# Exercise instructions:
I'd like the data beneath this line reproduced exactly, without any of its images.

# Information supplied:
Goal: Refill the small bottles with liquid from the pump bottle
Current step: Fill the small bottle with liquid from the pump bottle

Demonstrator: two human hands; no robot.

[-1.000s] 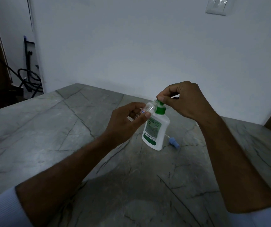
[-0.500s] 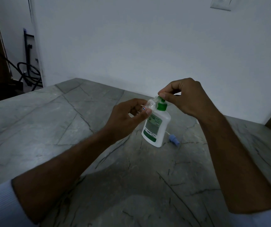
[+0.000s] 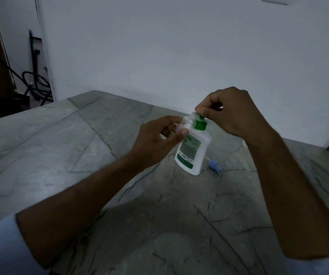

# Written response:
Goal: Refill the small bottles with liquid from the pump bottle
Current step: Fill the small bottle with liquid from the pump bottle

Demonstrator: two human hands; no robot.

[-1.000s] 
[-0.500s] 
[+0.000s] 

The exercise is complete with this answer.